そういう思いがあったせいなのか、私が高校生の頃の座右の銘のひとつは
「耳を澄まして生きていこう」というものでした。
そして、上京して新聞店に住み込んで学校に通っていた頃には、特に雨や雪の
日に雨合羽を着て新聞配達をしながら、雨合羽の中に閉じこもって、その窓
からこの世界を覗き込んでいるような思いにとらわれたことがありました。
喩えてみれば、宇宙の外から宇宙の中を覗き込んでいるような感覚でした。
要するに、この世に生の身として生きている実感がなかったのかもしれません。
実際に小さい頃から、暑さ寒さをあまり感じない、というより鈍感な子ども
だったと記憶しています。そんな私を笑いながら、一回り以上歳上の姉が
私の着せ替えをしてくれました。
p021
以前には、「私に見えるもの」や「私の意識」の外にあるものが存在すると言えるか
どうかが、独我論をめぐる最大の問題であった。 そして、そうしたものが存在すると
言えれば、独我論は否定されると考えられていた。 今ではそうではない。 そんな
ことが言えても、独我論が否定されはしない。 問題の焦点は、独我論を語ることの
できる「私」とはいったい誰なのか、という点にある。
・・・問題はただもっぱら、そういうふつうの意味で、ものを見ているといえる無数の
意識主体のうち、今ここでほんとうにものを見ているこの私をどう区別できるか、
という一点に集中している。

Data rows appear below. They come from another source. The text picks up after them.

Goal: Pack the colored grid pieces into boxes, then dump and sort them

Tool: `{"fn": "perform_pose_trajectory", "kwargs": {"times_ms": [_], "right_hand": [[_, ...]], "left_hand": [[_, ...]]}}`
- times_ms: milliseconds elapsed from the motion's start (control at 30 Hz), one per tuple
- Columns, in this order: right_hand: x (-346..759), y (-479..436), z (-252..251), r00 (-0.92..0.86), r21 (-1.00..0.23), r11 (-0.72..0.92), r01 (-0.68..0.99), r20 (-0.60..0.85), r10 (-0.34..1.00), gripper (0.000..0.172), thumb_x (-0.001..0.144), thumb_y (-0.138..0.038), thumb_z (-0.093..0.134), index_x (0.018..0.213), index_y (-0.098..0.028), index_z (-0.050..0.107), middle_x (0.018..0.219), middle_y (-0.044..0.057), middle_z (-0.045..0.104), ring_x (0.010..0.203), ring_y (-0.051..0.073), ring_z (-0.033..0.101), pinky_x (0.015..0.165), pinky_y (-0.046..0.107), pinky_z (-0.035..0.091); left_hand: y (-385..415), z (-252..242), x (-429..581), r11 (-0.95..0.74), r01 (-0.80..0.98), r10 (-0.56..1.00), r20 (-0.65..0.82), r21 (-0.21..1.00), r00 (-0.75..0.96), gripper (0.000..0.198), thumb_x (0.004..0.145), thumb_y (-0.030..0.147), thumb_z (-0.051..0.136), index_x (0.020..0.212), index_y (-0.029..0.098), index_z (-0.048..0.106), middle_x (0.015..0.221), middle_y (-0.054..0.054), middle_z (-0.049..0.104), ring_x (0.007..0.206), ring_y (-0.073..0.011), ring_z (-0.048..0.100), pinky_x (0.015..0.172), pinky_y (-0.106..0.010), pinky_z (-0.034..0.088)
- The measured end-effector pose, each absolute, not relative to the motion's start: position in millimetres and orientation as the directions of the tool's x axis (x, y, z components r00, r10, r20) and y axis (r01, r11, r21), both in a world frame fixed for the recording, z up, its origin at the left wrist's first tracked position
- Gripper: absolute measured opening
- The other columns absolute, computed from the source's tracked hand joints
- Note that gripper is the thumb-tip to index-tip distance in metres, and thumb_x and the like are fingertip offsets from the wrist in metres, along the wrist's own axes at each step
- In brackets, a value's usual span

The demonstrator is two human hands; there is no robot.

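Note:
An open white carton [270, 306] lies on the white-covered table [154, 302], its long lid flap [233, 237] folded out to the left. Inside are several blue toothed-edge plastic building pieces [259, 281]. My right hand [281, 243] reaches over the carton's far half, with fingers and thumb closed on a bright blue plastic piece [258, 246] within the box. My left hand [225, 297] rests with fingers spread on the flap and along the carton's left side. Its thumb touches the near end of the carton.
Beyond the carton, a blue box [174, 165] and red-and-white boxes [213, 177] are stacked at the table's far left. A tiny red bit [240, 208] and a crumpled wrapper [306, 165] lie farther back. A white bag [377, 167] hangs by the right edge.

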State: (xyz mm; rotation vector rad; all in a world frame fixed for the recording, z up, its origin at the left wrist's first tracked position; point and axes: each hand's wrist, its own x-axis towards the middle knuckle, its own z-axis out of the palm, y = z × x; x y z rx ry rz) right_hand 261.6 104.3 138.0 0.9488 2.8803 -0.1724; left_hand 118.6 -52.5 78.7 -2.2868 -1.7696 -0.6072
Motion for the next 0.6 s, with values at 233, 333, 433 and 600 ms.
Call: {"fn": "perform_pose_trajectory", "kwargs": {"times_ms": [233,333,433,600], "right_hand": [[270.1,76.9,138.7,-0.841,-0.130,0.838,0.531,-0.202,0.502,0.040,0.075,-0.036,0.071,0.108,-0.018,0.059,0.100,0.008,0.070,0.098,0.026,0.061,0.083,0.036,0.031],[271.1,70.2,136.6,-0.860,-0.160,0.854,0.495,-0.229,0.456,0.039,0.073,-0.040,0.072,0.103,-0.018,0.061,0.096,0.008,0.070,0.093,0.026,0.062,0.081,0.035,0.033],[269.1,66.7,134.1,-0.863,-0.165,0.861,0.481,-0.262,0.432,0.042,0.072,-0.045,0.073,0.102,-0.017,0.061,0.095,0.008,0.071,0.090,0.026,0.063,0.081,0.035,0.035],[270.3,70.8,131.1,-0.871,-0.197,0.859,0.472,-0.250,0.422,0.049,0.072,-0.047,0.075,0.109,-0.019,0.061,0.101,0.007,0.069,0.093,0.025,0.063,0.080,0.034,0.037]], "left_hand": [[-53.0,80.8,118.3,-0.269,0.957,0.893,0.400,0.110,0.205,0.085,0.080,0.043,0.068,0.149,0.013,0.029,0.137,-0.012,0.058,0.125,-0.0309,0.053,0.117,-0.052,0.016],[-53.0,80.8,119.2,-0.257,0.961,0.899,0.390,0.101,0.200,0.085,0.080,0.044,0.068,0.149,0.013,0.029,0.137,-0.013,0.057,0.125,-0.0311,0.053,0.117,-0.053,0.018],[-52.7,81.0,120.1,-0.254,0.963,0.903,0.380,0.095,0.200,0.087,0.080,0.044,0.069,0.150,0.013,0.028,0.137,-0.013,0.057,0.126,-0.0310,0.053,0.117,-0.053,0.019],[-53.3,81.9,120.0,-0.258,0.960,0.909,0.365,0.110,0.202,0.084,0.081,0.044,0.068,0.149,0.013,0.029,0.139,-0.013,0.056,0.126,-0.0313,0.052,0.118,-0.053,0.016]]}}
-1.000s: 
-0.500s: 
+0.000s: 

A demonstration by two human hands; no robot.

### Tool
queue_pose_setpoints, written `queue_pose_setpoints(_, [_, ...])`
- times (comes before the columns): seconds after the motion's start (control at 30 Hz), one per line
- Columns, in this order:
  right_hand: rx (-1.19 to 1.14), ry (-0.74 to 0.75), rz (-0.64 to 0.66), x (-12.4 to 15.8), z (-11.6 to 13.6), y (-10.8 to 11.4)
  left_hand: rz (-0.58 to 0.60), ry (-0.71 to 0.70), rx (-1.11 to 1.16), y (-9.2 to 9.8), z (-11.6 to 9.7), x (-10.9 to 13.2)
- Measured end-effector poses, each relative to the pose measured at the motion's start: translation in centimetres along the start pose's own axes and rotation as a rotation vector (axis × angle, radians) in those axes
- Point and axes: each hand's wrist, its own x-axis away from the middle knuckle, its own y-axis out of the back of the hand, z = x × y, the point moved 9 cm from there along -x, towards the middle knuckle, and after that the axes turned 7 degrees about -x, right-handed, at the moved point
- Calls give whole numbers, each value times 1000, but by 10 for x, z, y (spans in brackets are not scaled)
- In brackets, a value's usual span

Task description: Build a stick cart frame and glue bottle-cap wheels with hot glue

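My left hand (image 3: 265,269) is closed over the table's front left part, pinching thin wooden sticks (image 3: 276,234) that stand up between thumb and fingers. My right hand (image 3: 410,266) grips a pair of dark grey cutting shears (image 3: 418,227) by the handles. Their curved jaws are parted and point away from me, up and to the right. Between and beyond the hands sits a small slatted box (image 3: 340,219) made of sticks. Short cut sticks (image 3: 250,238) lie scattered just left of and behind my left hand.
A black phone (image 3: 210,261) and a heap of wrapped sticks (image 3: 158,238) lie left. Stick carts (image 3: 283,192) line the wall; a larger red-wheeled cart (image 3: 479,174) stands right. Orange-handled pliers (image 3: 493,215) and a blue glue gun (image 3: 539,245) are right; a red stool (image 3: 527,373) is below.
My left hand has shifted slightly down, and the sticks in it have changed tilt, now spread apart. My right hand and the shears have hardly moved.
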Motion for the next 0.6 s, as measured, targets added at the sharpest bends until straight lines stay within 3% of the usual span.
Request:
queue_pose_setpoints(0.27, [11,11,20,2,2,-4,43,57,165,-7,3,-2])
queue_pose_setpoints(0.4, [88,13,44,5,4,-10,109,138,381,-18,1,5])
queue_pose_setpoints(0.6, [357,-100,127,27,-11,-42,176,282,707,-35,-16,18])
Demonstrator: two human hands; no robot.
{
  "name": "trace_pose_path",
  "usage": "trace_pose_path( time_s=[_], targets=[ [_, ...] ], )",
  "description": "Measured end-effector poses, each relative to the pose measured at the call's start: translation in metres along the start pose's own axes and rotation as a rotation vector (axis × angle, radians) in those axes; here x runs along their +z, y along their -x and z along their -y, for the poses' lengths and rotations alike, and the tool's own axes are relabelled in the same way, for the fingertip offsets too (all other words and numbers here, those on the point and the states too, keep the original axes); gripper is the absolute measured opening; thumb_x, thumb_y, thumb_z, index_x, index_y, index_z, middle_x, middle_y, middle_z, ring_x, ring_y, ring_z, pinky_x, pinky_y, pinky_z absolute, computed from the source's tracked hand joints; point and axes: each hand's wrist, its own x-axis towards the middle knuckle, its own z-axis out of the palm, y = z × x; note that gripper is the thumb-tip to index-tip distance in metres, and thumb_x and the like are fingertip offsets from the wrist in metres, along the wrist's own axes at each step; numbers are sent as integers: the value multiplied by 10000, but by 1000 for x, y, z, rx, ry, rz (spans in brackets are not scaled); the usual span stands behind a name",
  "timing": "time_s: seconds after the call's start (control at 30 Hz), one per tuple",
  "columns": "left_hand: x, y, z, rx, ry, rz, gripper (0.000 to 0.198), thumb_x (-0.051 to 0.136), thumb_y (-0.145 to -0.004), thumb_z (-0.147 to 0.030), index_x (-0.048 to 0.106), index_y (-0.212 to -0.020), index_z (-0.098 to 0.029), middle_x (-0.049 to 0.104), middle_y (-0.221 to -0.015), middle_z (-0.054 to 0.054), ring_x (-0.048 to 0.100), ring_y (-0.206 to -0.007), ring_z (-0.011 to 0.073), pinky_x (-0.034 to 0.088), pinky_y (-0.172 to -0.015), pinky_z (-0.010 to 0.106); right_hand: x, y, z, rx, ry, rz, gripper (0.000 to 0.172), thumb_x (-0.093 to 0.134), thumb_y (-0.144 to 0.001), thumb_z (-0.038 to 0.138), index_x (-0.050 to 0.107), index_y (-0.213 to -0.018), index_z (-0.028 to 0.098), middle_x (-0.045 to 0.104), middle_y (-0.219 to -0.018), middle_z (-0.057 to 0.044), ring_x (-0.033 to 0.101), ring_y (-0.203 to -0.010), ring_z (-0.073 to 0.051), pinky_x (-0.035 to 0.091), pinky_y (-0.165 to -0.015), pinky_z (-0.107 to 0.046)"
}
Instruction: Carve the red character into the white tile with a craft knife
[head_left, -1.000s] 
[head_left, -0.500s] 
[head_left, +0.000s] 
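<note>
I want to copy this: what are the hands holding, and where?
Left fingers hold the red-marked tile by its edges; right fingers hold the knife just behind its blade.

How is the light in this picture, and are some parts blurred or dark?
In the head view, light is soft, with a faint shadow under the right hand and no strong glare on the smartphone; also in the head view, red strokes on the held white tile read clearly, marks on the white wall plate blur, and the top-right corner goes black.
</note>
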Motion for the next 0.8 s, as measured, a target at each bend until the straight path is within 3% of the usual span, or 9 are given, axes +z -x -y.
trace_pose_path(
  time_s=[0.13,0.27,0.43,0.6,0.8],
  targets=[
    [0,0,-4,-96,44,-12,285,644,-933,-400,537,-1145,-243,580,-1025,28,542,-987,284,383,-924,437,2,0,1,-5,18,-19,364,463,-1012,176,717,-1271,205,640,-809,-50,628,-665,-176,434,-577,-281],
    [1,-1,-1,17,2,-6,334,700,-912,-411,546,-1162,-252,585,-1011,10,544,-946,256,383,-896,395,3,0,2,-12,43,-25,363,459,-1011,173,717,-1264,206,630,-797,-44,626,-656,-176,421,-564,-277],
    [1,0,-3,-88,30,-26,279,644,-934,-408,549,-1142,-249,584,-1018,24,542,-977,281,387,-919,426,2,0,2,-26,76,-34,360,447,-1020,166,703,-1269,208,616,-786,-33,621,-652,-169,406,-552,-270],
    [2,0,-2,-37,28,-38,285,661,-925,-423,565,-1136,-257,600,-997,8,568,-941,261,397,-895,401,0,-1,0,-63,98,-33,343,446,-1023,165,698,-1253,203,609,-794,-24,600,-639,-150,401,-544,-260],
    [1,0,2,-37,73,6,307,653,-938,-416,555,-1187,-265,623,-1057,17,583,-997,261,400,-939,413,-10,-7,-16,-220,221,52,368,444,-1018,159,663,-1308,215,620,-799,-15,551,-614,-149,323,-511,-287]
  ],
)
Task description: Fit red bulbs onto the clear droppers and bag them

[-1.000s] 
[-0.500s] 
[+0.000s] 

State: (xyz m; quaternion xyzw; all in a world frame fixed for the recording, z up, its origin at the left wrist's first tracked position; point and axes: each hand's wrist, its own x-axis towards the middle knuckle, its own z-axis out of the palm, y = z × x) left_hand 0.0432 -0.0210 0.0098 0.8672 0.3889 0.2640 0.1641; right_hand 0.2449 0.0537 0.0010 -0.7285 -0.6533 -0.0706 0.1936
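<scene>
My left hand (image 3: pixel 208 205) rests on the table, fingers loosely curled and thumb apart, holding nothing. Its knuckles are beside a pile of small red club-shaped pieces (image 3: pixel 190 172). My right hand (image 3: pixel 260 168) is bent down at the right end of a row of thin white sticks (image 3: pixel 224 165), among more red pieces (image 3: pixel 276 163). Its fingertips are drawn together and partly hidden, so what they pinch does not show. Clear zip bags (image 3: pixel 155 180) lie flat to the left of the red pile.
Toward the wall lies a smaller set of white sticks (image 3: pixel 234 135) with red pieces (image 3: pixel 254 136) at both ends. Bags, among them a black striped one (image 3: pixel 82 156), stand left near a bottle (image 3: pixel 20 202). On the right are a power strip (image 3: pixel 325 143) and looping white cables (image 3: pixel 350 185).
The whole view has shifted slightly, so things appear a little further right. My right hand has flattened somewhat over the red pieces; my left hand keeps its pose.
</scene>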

「私に見えるものだけが・・・」と強調されたその「私」
とは何であるか、それが問題のすべてなのである。
==>> この部分の私の理解は以下のような感じです。
私の意識が捉えている世界が存在していると認めるのであれば、それを
他の無数の人たちも見ていると考えられるので、その意味で独我論と
いうのは否定される。
しかし、独我論の意味が変わったということらしい。
おそらく、私が感じている、いわゆるクオリアと呼ばれている純粋な
実感や今ここの質感を伴う感覚を経験しているこの私という意識主体は
他の人たちと異なるものだと言い切れるのか・・・ってことでしょうか。
p022
だが問題は、一般的に想定できるそういう自我たちのうちの一つが、他の自我たちとは
まったく違ったあり方をしたこの私である、という点にあるのだ。 だから、問題の
「私」は、あくまでも今ここにいるこの私ただ一人を意味しているのである。
p023
ウィトゲンシュタイン解釈者たちもまた、現象学者たちと同じ地点から思考を始める
ので、彼がその光の部分でそもそも何を断念し、何を「語りえぬもの」と見なしたのか、
がちっとも理解されない。 だから、「言語ゲーム」とはこの断念によって成立する
ものなのだが、その言語ゲームの内に何が隠されて=示されているのかも、ちっとも
理解されない ―― 私にはそう思われたのである。
==>> 「現象学者たちと同じ地点から・・・」ということになると、
私自身は現象学がどんなものなのかをきちんと理解しているわけではない
のですが、今までに読んできた本に感染しているとするならば、おそらく
「クオリア」などという言葉を理解したつもりであることから言えば
現象学的な理解をしようとしていると言えるのかもしれません。
それではダメだと永井均さんは言っているようです。
「言語ゲーム」については、あとからいろいろと出て来ます。
p024
この「私」はまた、いわゆる超越論的(先験的)主観ともまったく違う。 超越論的
主観とは、素材としての世界に意味を賦与することによって世界を意味的に構成する
主観である。
・・・ウィトゲンシュタインは、そのような主体をまったく想定していない。 イメージ
的に言えば、むしろその逆の主体を考えた方が近いだろう。 つまり、すでに「机」「地球」
「恋愛」「日本」「永井均」といった意味に満ちた世界に対して、一挙に実質(それが
実現するための素材)を賦与することによって、形式としての世界をこの現実のこの
世界(=私の世界)として存在させる主体、というようにである。
==>> 私はこの「意味に満ちた世界」というのが分からないんです。
なので、この本に触発されて、「意味」というものが一体全体なんなのか
が急に知りたくなって、こんな本を買ってしまいました。
私は、これらの本をパラパラとめくってみて、非常に憂鬱になっています。
これはとんでもないところに迷い込んでしまいそうだなという不安です。
いずれにせよ、一度は読んでみようと思っていますが・・・・
p027
第二は、倫理的善悪や宗教的な存在、あるいは形而上学的問題など、総じて世界を
超えているという意味で「超越的(トランスツエンデント)なもの」と総称できる
「語りえないもの」の領域である。 ウィトゲンシュタインの独我論は、むしろ
こちらに関係する。
==>> ここで、倫理的という言葉は除いて、宗教的とか形而上学的とかいう
私にとっては馴染のある語彙が出てきたので、なぜかホッとしています。
上記の意味論などは言語学の領域なので、日本語教師をやっていた私と
しては本来なら喜んで飛びつくべき領域なのですが、苦手なんです。
それでは、次回は 「第一章 生い立ち」を読んでいくことにします。